▶ **ASSIGNMENT**:
All lines from the beginning of the listing through the line with "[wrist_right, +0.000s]" are to be copied word for word; the pictures are not.

*** DATA FOR THIS EXERCISE ***

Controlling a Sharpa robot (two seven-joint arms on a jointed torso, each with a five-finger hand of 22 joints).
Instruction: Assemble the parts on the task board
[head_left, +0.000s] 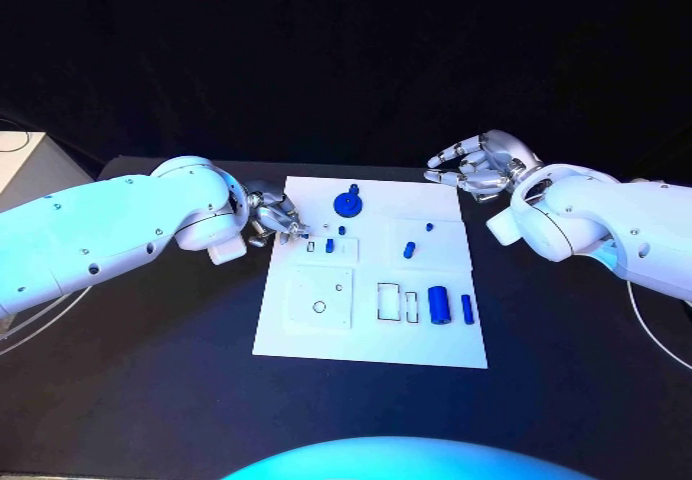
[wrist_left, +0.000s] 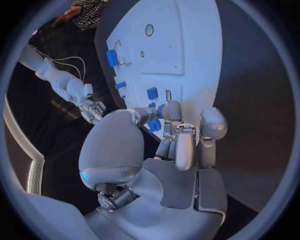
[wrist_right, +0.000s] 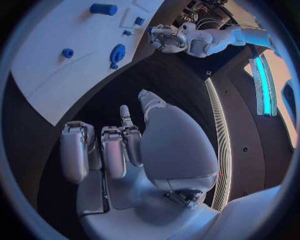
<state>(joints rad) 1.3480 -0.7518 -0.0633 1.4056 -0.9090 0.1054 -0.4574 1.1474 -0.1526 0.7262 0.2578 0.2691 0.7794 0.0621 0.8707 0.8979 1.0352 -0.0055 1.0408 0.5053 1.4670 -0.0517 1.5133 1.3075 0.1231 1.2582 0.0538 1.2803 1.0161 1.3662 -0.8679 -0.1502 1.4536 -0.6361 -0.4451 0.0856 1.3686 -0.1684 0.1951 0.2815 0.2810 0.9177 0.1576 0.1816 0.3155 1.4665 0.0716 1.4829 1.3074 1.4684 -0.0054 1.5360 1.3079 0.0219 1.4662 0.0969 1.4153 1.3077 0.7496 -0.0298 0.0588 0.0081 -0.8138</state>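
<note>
Most of the open room is on the near half of the counter (head_left: 144, 400), plus the dark strips on either side of the task board (head_left: 372, 350). The left hand (head_left: 271, 218) sits right at the board's left edge, crowding the small blue parts (head_left: 330, 244) there. The right hand (head_left: 483, 162) hangs off the far right corner, so the blue wheel-shaped part (head_left: 348, 203) has free space around it.

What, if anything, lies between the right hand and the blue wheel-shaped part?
Nothing visible: the right hand hangs off the board's far right corner, and only bare board separates it from the wheel part.
</note>
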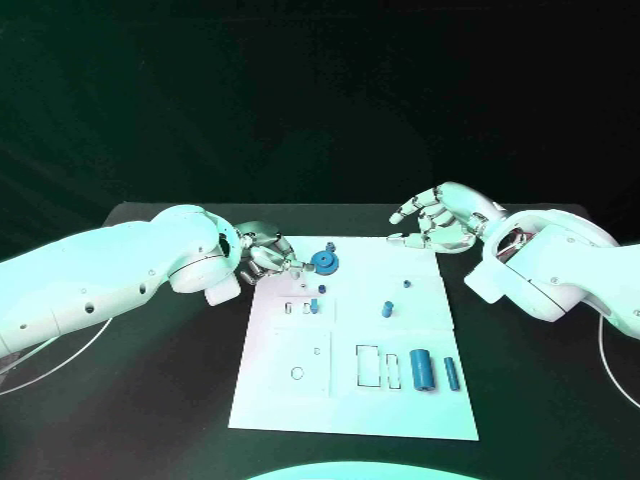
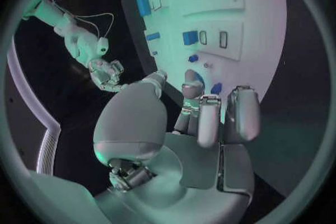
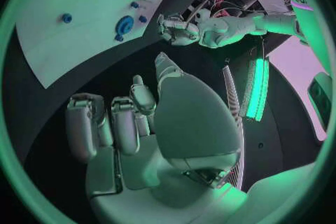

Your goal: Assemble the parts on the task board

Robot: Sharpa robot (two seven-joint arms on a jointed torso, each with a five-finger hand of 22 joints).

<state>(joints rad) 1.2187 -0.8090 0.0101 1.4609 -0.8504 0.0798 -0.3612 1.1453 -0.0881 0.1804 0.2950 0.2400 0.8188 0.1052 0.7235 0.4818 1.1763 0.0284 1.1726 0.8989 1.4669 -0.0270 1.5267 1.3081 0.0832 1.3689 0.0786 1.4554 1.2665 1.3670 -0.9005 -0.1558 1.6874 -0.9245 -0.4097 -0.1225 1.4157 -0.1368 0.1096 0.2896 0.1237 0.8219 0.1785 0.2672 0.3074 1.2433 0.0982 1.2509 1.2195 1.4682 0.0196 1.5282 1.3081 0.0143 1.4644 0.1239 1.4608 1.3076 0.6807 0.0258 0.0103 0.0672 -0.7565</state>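
Nearest you on the task board (image 1: pixel 284 400) lie two blue cylinders (image 1: pixel 423 369), side by side near its right edge beside two rectangular slots (image 1: pixel 368 364). Further up you can count one small blue peg (image 1: pixel 388 309) mid-board and one round blue disc (image 1: pixel 325 262) near the far edge. Your left hand (image 1: pixel 267 254) sits at that far left corner, fingertips just beside the disc; you cannot tell whether it grips anything. Your right hand (image 1: pixel 438 217) hovers over the desk (image 1: pixel 162 330) beyond the board, fingers spread, holding nothing.

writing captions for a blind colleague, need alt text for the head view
A white task board lies on a black table, small blue parts on it. The left hand reaches a round blue part at its far edge; the right hand hovers open.
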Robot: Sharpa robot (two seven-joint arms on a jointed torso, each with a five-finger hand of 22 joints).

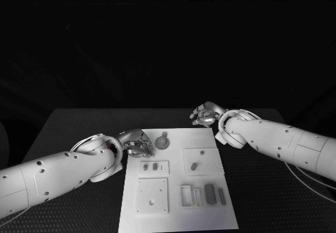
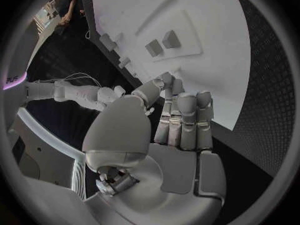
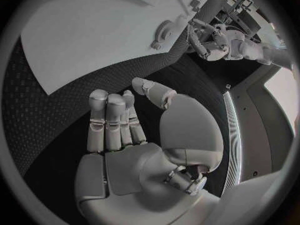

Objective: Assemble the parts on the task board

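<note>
Nearest to us in the head view is the near end of the task board (image 1: 178,221), a long white plate lying down the middle of the black table (image 1: 63,131) and reaching to the table's near edge. Our left arm (image 1: 49,174) crosses the table's left side and brings the left hand (image 1: 136,144) to the board's left edge near its far corner; the fingers are curled in over the board there, and from the left wrist view they lie side by side with nothing between them that we can make out, though whether the tips touch the board we cannot tell. Our right arm (image 1: 280,138) comes over the right side, and the right hand (image 1: 207,115) sits just beyond the board's far right corner, above the bare table, fingers drawn together and holding nothing in the right wrist view. On the board, the square plate (image 1: 153,195) lies by the left edge toward the near end, with a second raised square (image 1: 203,160) by the right edge further out. A rectangular frame (image 1: 189,195) stands beside two dark bars (image 1: 209,193) near the right edge. A small tray (image 1: 154,167) with two short dark pieces sits left of centre. The round disc part (image 1: 161,141) lies at the far end, just beside the left hand's fingers.
</note>
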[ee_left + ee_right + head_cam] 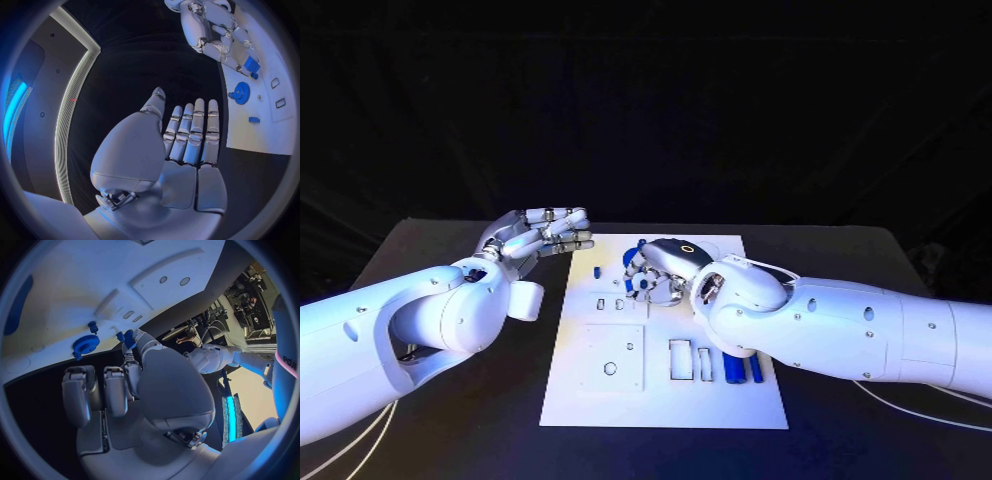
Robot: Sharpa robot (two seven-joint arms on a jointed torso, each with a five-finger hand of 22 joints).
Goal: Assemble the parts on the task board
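Observation:
The white task board (664,400) lies in the middle of the black table. My right hand (662,264) hovers over the board's far part and pinches a small blue part (128,337) at its fingertips; the same part (250,65) hangs under the right hand (212,30) in the left wrist view. A blue gear (85,344) sits on the board close by, also seen as the gear (239,93). My left hand (540,235) is raised off the board's far left corner, fingers straight and side by side, holding nothing.
Two long blue parts (749,368) lie by the slots at the board's near right. A small blue piece (253,120) rests on the board near its left edge. The board carries a raised square plate (613,357) with holes.

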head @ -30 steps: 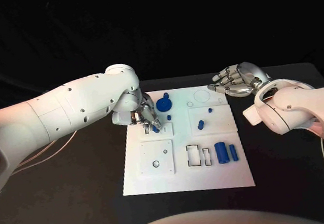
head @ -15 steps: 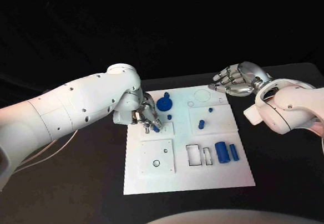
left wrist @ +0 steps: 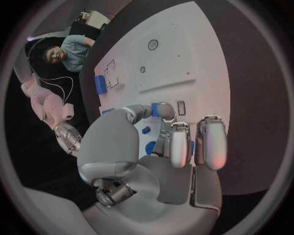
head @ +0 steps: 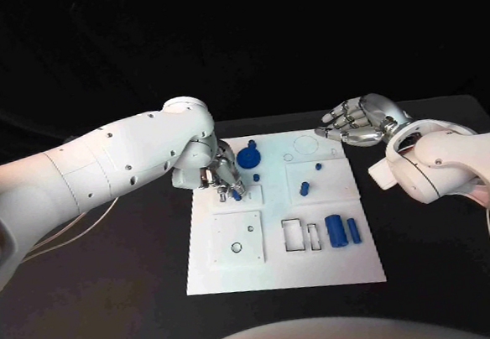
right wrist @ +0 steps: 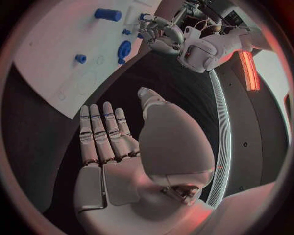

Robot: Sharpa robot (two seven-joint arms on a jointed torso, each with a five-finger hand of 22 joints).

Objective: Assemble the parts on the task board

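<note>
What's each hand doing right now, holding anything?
Left hand: pinching a small blue part over the task board.
Right hand: open, fingers apart, holding nothing, off the board's far right corner.

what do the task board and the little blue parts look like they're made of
The task board looks like matte white plastic or painted sheet: flat, even, no glare, thin cut outlines. The blue parts look like moulded or printed plastic: uniform saturated colour, dull sheen. Neither can be settled from looks alone.
</note>
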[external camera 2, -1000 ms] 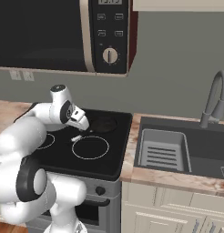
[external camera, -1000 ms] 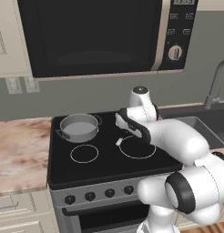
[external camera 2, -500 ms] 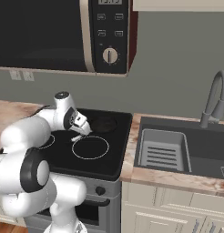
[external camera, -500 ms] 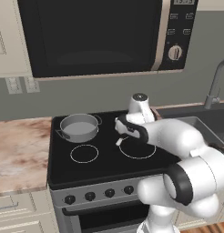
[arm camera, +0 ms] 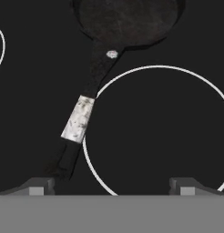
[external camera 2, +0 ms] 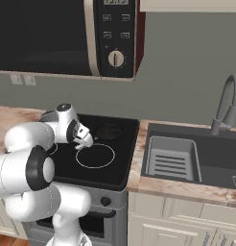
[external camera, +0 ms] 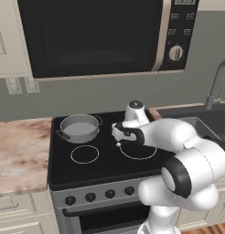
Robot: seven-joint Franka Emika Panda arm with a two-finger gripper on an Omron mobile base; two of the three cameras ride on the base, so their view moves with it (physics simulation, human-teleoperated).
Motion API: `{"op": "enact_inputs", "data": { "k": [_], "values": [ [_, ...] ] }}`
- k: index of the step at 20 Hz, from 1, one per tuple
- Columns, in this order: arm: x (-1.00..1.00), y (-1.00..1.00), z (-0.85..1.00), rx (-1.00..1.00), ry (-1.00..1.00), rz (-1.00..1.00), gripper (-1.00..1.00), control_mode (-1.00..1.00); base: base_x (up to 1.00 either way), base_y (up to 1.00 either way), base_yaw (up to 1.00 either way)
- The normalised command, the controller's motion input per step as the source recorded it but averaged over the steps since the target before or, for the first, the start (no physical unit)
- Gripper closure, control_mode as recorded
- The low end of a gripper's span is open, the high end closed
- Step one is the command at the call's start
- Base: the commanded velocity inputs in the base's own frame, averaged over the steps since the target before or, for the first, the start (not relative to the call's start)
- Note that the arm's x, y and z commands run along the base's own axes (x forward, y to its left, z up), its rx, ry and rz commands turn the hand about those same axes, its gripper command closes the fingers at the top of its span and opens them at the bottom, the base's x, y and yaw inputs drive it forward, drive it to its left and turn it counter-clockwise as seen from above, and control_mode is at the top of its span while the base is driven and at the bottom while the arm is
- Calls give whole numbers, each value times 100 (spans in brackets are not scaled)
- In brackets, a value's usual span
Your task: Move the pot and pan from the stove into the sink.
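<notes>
With the claw (arm camera: 111,184) spread wide and empty above the stove (external camera: 64,169), the pan (arm camera: 127,20) sits just ahead on a rear burner, so lower squarely astride its handle (arm camera: 89,98), closing near the pale band for a firm, balanced lift.

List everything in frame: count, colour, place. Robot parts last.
pot: 1, grey metal, back left burner of the stove
pan: 1, black, back right of the stove, handle with light tip pointing toward the hand
stove: 1, black glass top, white burner rings, steel front with black knobs
microwave: 1, black, on the wall above the stove
sink: 1, dark grey, right of the stove
faucet: 1, grey, curved, behind the sink
rack: 1, light grey, slotted, left part of the sink
counter: marbled brown, both sides of the stove
hand: 1, open, above the stove near the pan's handle, holding nothing
</notes>
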Motion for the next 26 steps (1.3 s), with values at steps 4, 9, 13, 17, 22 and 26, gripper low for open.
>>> {"op": "enact_inputs", "data": {
  "k": [4, 9, 13, 17, 22, 26],
  "values": [
    [0, 5, -9, 0, -3, 0, -100, -100, 0, 0, 0],
    [0, 0, 0, 0, 0, 0, -100, -100, 0, 0, 0],
    [2, 5, -9, 0, 0, 0, -100, -100, 0, 0, 0],
    [12, 10, -17, 0, 0, 0, -100, -100, 0, 0, 0],
    [18, 11, -22, 0, 0, 0, -100, -100, 0, 0, 0],
    [18, 8, -25, 0, 0, 0, -100, -100, 0, 0, 0]
  ]
}}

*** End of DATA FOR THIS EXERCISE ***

▶ **ANSWER TO THIS TASK**:
Controlling a Sharpa robot (two seven-joint arms on a jointed torso, each with a five-finger hand of 22 joints).
Instruction: Assemble the parts on the task board
[head_left, +0.000s] 
[wrist_left, +0.000s] 
[wrist_right, +0.000s] 

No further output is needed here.